Further, it is preferable to contain a foam stabilizer as the urethane foam raw material. The foam stabilizer may be any one that is usually used as a raw material for urethane foam, and examples thereof include silicone compounds and nonionic surfactants. The blending amount of the defoaming agent is preferably 0.5 to 2.0% by mass when the total amount of the polyol is 100% by mass.

Further, it is possible to add an additive to the urethane foam raw material as needed. Examples of the additive include a colorant, an antioxidant, an ultraviolet absorber, a diluent and the like.

Further, the production of urethane foam using the above raw materials is carried out by known slab foaming in which a polyol and a polyisocyanate are foamed at room temperature and atmospheric pressure. Specifically, a polyurethane foaming raw material (reaction mixing raw material) composed of a polyol, a polyisocyanate, a catalyst, water, a foam stabilizer and other appropriate additives is discharged onto a belt conveyor, and while the belt conveyor moves, The polyurethane foam raw material is naturally foamed at room temperature and atmospheric pressure and cured to continuously produce it. At that time, the polyurethane foaming raw material may be reacted by either a one-shot method or a prepolymer method. The one-shot method is a reaction method in which a polyol and a polyisocyanate are directly reacted in the presence of a catalyst, water, an inorganic hydrate and other appropriate additives. On the other hand, in the prepolymer method, a polyol and polyisocyanate are reacted in advance to obtain a prepolymer having an isocyanate group at the terminal, and the polyol is added to the prepolymer in the presence of a catalyst, water, an inorganic hydrate, an additive, or the like. Is a method of reacting.

Then, the hygroscopicity (%) of the urethane foam produced by the above method was calculated. Specifically, the weight of the urethane foam test piece (100 mm × 100 mm × 50 mm) is measured, and the measured weight is defined as the weight before moisture absorption. Next, the urethane foam test piece is left to stand for 3 hours under the conditions of a temperature of 50 ° C. and a humidity of 95% RH, and the urethane foam test piece after being left to stand is measured. The measured weight is taken as the weight after absorbing moisture. Then, the hygroscopicity (%) was calculated according to the following formula.
Moisture absorption rate = {(weight after moisture absorption-weight before moisture absorption) / weight before moisture absorption} x 100
The higher the hygroscopicity (%), the more preferably the moisture is absorbed, and it is preferably 3% or more, particularly 3% to 15%, and further, 4% or more, particularly 4%. It is preferably ~ 12%.

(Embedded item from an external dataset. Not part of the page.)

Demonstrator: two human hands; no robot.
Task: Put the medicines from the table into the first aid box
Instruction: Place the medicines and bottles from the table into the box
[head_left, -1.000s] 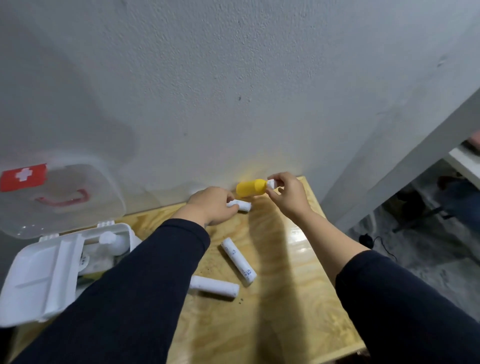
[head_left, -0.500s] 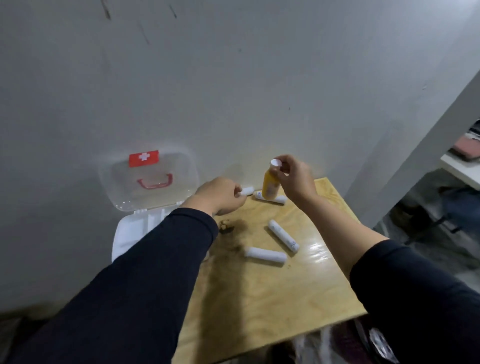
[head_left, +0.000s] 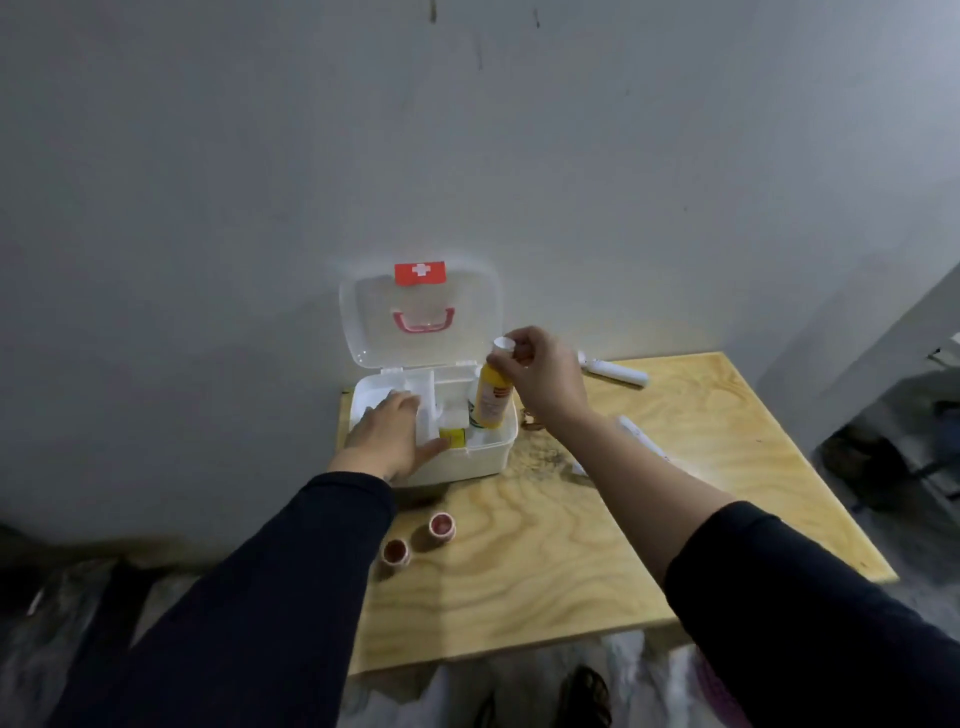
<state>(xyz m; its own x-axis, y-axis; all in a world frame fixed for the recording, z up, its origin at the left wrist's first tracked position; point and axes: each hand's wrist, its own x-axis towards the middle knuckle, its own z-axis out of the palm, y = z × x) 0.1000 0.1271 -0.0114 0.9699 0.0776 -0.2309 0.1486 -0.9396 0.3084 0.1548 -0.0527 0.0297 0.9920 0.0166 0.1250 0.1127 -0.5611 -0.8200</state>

In addition, the moisture release rate (%) of the urethane foam produced by using the above-mentioned polyol compound, polyisocyanate, catalyst, and foaming agent was calculated. Specifically, the urethane foam left for 3 hours under the conditions of a temperature of 50 ° C. and a humidity of 95% RH at the time of calculating the hygroscopicity is left for 1 hour under the conditions of a temperature of 25 ° C. and a humidity of 50% RH. Next, a test piece of urethane foam after being left to stand is measured, and the measured weight is defined as the weight after moisture release. Then, the moisture release rate (%) was calculated according to the following formula.
Moisture release rate = {(weight after moisture absorption-weight after moisture release) / weight before moisture absorption} x 100
The moisture release rate (%) is preferably 2% to 10%, and more preferably 3% to 5.5%.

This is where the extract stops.